- Required action -
Each line from the one containing "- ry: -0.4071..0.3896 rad" to the end of the listing below must be retyped exactly, with no line left out and none added.

- Source data -

= = = =

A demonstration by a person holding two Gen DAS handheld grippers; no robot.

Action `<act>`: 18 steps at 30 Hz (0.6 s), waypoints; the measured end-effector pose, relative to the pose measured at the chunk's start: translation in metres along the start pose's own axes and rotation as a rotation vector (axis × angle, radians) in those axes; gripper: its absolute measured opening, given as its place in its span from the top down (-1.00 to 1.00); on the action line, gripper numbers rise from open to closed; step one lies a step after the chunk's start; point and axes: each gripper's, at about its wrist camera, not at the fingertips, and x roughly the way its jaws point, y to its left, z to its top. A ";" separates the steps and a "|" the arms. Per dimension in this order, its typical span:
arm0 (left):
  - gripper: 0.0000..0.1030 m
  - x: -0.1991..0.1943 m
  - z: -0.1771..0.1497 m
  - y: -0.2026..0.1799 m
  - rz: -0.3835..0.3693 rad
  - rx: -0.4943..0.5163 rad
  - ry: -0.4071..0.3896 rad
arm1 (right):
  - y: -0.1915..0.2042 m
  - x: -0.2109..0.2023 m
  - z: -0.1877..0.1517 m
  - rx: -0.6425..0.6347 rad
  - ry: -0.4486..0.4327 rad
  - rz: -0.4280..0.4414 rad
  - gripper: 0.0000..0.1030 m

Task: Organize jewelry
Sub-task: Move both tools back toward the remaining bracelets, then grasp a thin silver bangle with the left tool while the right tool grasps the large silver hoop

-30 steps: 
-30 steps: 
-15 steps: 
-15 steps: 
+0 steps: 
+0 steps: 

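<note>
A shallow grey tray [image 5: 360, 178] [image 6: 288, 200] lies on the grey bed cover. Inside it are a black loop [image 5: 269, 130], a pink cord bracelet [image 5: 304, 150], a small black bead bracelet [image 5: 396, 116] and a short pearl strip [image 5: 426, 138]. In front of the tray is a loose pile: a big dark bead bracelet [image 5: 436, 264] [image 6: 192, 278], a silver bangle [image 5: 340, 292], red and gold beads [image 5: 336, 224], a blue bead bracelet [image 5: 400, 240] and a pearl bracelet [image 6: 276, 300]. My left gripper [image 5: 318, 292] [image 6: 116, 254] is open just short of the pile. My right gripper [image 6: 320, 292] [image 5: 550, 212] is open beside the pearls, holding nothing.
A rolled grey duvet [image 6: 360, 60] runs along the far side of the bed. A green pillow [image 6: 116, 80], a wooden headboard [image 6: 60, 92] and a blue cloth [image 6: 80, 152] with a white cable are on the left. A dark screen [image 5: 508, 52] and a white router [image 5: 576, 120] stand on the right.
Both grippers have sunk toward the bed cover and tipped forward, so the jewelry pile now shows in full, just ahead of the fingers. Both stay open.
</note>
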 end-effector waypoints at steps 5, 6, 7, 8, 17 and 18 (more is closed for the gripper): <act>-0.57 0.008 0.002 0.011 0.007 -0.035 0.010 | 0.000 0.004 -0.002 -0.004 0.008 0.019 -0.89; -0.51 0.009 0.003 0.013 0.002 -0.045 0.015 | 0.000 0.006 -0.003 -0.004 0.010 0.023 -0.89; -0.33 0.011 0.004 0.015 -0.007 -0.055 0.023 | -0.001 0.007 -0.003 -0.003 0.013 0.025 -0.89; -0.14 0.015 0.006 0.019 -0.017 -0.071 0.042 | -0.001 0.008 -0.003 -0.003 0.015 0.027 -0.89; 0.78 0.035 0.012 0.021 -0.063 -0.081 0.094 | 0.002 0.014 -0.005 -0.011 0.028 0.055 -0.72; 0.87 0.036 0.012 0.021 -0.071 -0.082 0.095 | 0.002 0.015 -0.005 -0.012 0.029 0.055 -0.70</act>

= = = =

- Reply -
  - ry: -0.4071..0.3896 rad
arm1 (right):
  - y: -0.1915..0.2042 m
  - x: -0.2109..0.2023 m
  - z: -0.1877..0.1517 m
  - rx: -0.6425..0.6347 rad
  - ry: -0.4486..0.4327 rad
  - rz: -0.4280..0.4414 rad
  - gripper: 0.0000..0.1030 m

Task: Organize jewelry
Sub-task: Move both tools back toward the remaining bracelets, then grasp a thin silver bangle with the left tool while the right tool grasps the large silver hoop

-30 steps: 
-30 steps: 
-15 steps: 
-15 steps: 
+0 steps: 
+0 steps: 

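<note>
A shallow grey tray [image 5: 360, 178] [image 6: 288, 200] lies on the grey bed cover. Inside it are a black loop [image 5: 269, 130], a pink cord bracelet [image 5: 304, 150], a small black bead bracelet [image 5: 396, 116] and a short pearl strip [image 5: 426, 138]. In front of the tray is a loose pile: a big dark bead bracelet [image 5: 436, 264] [image 6: 192, 278], a silver bangle [image 5: 340, 292], red and gold beads [image 5: 336, 224], a blue bead bracelet [image 5: 400, 240] and a pearl bracelet [image 6: 276, 300]. My left gripper [image 5: 318, 292] [image 6: 116, 254] is open just short of the pile. My right gripper [image 6: 320, 292] [image 5: 550, 212] is open beside the pearls, holding nothing.
A rolled grey duvet [image 6: 360, 60] runs along the far side of the bed. A green pillow [image 6: 116, 80], a wooden headboard [image 6: 60, 92] and a blue cloth [image 6: 80, 152] with a white cable are on the left. A dark screen [image 5: 508, 52] and a white router [image 5: 576, 120] stand on the right.
Both grippers have sunk toward the bed cover and tipped forward, so the jewelry pile now shows in full, just ahead of the fingers. Both stay open.
</note>
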 end-effector waypoints at steps 5, 6, 7, 8, 17 and 18 (more is closed for the gripper): <act>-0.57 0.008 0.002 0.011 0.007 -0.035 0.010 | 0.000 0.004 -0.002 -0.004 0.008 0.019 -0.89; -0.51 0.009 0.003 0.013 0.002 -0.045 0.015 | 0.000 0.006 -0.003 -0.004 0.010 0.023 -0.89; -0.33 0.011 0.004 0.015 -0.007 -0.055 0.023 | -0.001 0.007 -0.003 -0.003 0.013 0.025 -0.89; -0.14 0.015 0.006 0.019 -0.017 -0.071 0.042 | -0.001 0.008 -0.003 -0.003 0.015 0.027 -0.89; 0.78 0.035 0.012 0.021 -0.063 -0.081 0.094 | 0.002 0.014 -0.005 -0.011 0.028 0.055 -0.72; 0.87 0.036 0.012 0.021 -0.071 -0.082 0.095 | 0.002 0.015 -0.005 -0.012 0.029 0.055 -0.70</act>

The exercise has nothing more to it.